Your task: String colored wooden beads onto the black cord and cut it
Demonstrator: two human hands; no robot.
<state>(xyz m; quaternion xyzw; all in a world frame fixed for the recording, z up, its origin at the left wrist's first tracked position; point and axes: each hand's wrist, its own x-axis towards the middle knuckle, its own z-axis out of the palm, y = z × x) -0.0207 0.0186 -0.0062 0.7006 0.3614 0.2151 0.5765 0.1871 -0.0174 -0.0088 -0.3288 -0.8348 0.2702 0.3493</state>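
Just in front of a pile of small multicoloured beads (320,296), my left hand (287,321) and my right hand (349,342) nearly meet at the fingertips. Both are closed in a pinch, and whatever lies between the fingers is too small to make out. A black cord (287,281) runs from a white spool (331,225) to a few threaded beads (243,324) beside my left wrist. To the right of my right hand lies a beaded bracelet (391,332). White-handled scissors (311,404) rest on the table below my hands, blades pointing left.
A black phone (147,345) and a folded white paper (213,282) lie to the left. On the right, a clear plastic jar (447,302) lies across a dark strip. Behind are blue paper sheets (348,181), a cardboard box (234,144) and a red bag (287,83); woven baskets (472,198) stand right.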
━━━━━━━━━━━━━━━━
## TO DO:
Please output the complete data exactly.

## COMPLETED TASK:
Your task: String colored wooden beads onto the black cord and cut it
Demonstrator: two human hands; no robot.
<state>(xyz m; quaternion xyzw; all in a world frame fixed for the recording, z up, its origin at the left wrist's first tracked position; point and axes: each hand's wrist, its own x-axis towards the middle knuckle, its own z-axis out of the palm, y = z × x) -0.0207 0.0186 -0.0062 0.7006 0.3614 0.2151 0.5765 0.1871 -0.0174 -0.0088 -0.3288 -0.8348 0.2702 0.3493</state>
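Just in front of a pile of small multicoloured beads (320,296), my left hand (287,321) and my right hand (349,342) nearly meet at the fingertips. Both are closed in a pinch, and whatever lies between the fingers is too small to make out. A black cord (287,281) runs from a white spool (331,225) to a few threaded beads (243,324) beside my left wrist. To the right of my right hand lies a beaded bracelet (391,332). White-handled scissors (311,404) rest on the table below my hands, blades pointing left.
A black phone (147,345) and a folded white paper (213,282) lie to the left. On the right, a clear plastic jar (447,302) lies across a dark strip. Behind are blue paper sheets (348,181), a cardboard box (234,144) and a red bag (287,83); woven baskets (472,198) stand right.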

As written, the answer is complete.